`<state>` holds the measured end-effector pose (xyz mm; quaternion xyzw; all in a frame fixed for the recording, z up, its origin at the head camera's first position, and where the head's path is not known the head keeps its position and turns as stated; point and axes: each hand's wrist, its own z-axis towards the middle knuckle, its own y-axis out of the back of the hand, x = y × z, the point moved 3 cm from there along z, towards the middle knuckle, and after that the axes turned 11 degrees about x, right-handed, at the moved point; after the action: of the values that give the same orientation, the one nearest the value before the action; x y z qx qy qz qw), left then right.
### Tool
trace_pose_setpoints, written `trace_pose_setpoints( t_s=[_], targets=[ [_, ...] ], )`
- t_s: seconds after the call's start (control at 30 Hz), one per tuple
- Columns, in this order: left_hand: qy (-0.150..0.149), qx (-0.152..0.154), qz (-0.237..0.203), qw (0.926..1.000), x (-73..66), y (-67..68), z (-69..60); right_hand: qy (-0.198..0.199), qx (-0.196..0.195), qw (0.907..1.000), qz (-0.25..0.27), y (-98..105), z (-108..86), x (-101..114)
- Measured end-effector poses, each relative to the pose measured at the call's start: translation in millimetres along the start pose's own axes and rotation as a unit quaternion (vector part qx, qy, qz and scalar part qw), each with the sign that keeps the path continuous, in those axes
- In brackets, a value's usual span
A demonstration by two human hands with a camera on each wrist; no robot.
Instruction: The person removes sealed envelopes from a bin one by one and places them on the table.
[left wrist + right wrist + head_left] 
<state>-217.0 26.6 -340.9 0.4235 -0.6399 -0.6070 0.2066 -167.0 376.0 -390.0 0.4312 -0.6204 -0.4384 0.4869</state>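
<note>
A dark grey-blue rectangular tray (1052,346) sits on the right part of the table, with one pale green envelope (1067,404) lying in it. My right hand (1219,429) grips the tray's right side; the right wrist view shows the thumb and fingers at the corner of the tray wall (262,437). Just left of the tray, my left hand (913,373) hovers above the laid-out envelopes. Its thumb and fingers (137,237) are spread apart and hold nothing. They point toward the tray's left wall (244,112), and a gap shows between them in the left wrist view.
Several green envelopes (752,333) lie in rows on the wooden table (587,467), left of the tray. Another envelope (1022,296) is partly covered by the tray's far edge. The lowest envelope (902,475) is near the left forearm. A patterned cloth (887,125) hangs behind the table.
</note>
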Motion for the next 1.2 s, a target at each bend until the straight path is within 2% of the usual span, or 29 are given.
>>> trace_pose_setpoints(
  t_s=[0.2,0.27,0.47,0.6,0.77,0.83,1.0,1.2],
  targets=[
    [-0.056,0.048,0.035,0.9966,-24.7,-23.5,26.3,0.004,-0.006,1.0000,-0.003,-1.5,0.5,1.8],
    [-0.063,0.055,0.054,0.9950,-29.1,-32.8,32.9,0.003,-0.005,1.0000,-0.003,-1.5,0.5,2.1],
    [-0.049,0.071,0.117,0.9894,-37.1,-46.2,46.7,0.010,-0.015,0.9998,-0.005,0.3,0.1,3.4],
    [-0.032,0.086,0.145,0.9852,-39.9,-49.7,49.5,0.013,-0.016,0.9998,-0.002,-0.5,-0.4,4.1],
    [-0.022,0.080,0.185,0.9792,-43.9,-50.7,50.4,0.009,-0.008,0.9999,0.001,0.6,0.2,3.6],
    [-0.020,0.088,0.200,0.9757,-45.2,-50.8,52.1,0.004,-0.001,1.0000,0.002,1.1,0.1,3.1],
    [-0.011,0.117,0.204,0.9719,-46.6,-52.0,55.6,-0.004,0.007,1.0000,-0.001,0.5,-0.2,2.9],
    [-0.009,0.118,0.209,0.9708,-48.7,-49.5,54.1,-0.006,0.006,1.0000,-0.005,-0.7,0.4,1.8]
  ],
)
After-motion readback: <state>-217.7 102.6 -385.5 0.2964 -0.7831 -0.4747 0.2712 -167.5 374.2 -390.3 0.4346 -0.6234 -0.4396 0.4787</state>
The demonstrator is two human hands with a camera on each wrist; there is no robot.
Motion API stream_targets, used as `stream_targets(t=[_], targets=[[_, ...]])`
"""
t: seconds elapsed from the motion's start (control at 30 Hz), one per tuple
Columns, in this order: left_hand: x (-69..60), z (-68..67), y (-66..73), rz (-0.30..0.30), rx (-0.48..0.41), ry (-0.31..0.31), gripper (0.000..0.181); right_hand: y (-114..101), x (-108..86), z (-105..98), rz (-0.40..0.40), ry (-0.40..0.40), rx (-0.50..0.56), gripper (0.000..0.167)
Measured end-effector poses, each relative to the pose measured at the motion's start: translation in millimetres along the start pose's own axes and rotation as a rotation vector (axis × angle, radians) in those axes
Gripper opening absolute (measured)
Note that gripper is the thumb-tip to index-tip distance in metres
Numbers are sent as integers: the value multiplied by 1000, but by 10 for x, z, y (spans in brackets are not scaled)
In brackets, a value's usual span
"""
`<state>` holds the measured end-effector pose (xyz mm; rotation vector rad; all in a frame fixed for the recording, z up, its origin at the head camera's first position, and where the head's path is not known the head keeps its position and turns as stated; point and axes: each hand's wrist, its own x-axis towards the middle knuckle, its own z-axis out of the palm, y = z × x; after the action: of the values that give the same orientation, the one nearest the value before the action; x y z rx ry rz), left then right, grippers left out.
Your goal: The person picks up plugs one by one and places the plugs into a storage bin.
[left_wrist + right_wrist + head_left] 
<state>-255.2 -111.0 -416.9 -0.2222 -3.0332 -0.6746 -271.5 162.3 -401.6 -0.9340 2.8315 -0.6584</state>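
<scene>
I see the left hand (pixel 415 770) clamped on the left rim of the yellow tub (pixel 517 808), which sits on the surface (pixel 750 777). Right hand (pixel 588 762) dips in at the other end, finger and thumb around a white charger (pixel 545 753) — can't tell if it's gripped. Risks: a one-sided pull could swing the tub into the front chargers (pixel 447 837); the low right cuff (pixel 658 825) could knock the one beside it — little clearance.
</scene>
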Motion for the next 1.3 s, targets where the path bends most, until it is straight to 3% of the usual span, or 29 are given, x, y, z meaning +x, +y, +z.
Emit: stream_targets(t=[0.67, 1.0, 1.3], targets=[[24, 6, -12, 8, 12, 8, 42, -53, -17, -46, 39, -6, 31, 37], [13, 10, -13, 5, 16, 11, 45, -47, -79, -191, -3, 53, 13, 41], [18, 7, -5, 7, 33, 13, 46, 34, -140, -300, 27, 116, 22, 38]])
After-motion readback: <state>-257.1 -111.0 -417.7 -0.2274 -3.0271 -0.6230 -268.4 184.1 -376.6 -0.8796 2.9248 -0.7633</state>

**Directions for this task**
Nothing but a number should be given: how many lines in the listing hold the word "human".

**Result of the exercise**
2